Aberrant coronary vascular smooth muscle cell (CSMC) proliferation is a pivotal event underlying intimal hyperplasia, a phenomenon impairing the long-term efficacy of bypass surgery and angioplasty procedures. Consequently research has become
focused on efforts to identify molecules that are able to control CSMC proliferation. We investigated downregulation of CSMC
growth by small interfering RNAs (siRNAs) targeted against E2F1, cyclin E1, and cyclin E2 genes, whose contribution to CSMC proliferation is only now being recognized. Chemically synthesized siRNAs were delivered by two different transfection reagents to
asynchronous and synchronous growing human CSMCs cultivated either in normo- or hyperglycemic conditions. The depletion of
each of the three target genes affected the expression of the other two genes, demonstrating a close regulatory control. The clearest effects associated with the inhibition of the E2F1–cyclin E1/E2 circuit were the reduction in the phosphorylation levels of the retinoblastoma protein pRB and a decrease in the amount of cyclin A2. At the phenotypic level the downmodulation of CSMC proliferation resulted in a decrease of S phase matched by an increase of G1-G0 phase cell amounts. The antiproliferative
effect was cell–donor and transfectant independent, reversible, and effective in asynchronous and synchronous growing CSMCs.
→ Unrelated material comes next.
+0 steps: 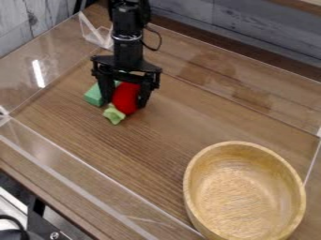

Importantly, it was also evident in hyperglycemia, a condition that underlies diabetes. No significant aspecific cytotoxicity was observed. Our data demonstrate the interrelation among E2F1–cyclin E1-cyclin E2 and the pivotal role this circuit exerts in CSMC proliferation. Additionally, our work validates the concept of utilizing anti–E2F1–cyclin E1-cyclin E2 siRNAs to develop a potential novel therapy to control intimal hyperplasia.